What to produce:
After locating "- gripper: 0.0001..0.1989", return its line and all lines that follow through the end of the listing below, exactly; leave out pictures.

Stored data:
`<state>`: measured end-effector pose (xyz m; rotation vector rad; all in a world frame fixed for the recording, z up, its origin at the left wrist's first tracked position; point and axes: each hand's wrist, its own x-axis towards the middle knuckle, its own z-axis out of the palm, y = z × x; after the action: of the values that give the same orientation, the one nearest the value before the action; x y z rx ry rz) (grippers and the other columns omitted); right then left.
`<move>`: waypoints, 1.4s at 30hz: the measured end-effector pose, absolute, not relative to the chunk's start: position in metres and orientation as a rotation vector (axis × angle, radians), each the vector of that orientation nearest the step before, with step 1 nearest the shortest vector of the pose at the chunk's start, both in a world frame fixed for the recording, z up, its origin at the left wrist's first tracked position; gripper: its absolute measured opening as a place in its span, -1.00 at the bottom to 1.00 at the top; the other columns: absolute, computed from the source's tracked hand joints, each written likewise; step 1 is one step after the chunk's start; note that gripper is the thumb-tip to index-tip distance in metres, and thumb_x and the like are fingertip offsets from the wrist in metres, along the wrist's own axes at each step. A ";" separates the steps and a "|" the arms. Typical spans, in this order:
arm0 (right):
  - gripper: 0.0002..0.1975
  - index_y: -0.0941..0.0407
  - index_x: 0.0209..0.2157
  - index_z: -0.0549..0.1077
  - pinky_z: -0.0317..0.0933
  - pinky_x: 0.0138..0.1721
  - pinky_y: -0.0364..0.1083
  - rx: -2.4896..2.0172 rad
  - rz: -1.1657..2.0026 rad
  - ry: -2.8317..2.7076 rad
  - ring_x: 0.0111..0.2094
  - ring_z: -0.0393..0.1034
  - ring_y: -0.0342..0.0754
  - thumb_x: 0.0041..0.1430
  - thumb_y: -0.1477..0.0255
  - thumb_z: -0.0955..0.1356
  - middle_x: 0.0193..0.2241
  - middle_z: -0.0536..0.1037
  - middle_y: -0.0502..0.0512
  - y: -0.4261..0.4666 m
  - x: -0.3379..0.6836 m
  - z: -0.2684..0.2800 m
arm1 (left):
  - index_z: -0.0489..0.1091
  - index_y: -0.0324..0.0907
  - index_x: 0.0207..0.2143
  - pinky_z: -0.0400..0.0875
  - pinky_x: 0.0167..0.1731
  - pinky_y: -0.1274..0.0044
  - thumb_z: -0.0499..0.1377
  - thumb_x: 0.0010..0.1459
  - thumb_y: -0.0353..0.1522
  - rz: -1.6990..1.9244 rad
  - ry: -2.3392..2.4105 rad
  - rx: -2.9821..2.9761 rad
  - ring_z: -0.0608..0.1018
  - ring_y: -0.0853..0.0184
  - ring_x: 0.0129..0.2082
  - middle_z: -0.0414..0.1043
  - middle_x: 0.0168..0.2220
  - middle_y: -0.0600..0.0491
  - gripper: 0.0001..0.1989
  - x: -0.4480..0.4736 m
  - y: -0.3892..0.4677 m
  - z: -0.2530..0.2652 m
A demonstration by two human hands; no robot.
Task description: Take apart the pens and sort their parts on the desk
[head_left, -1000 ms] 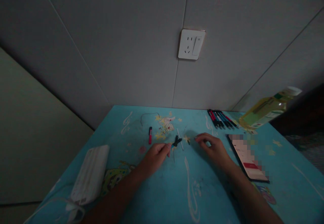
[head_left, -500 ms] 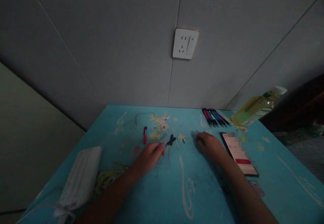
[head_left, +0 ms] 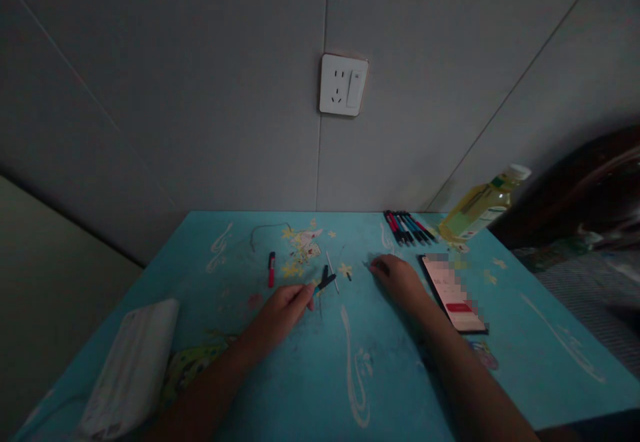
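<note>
My left hand [head_left: 290, 302] is closed, with thumb and fingers pinching a blue and black pen part [head_left: 325, 283] just above the table. Behind its tip is another short dark piece [head_left: 325, 271]; whether the two touch I cannot tell. Close by lies a thin white pen refill [head_left: 329, 262], with a tiny black piece [head_left: 349, 277] to its right. My right hand [head_left: 400, 282] rests on the table further right, fingers curled together; anything in them is too small or hidden to make out. A red pen part with a black end [head_left: 271, 270] lies left of the refill.
Several pens [head_left: 407, 227] lie in a row at the back right, beside a bottle of yellow liquid [head_left: 480, 209]. A phone [head_left: 453, 295] lies right of my right forearm. A white box-like object [head_left: 133, 365] sits at the left. The wall with a socket [head_left: 344, 85] borders the table [head_left: 390, 375].
The view has swung slightly right, so everything sits further left. The pen part in my left hand has tilted, its dark tip now pointing up and right. My right hand stays curled on the table.
</note>
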<state>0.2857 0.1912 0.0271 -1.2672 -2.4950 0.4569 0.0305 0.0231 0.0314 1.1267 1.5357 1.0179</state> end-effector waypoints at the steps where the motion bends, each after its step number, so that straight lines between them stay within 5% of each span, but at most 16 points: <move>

Completed exercise:
  - gripper: 0.0001..0.1989
  - x: -0.4480..0.4736 m
  - y: -0.3892..0.4677 m
  - z: -0.2530..0.2652 m
A demonstration by two human hands; no robot.
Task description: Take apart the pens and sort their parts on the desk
[head_left, -1000 ms] 
[head_left, -500 ms] 
[head_left, +0 ms] 
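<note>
My left hand [head_left: 290, 302] is closed, with thumb and fingers pinching a blue and black pen part [head_left: 325, 283] just above the table. Behind its tip is another short dark piece [head_left: 325, 271]; whether the two touch I cannot tell. Close by lies a thin white pen refill [head_left: 329, 262], with a tiny black piece [head_left: 349, 277] to its right. My right hand [head_left: 400, 282] rests on the table further right, fingers curled together; anything in them is too small or hidden to make out. A red pen part with a black end [head_left: 271, 270] lies left of the refill.
Several pens [head_left: 407, 227] lie in a row at the back right, beside a bottle of yellow liquid [head_left: 480, 209]. A phone [head_left: 453, 295] lies right of my right forearm. A white box-like object [head_left: 133, 365] sits at the left. The wall with a socket [head_left: 344, 85] borders the table [head_left: 390, 375].
The view has swung slightly right, so everything sits further left. The pen part in my left hand has tilted, its dark tip now pointing up and right. My right hand stays curled on the table.
</note>
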<state>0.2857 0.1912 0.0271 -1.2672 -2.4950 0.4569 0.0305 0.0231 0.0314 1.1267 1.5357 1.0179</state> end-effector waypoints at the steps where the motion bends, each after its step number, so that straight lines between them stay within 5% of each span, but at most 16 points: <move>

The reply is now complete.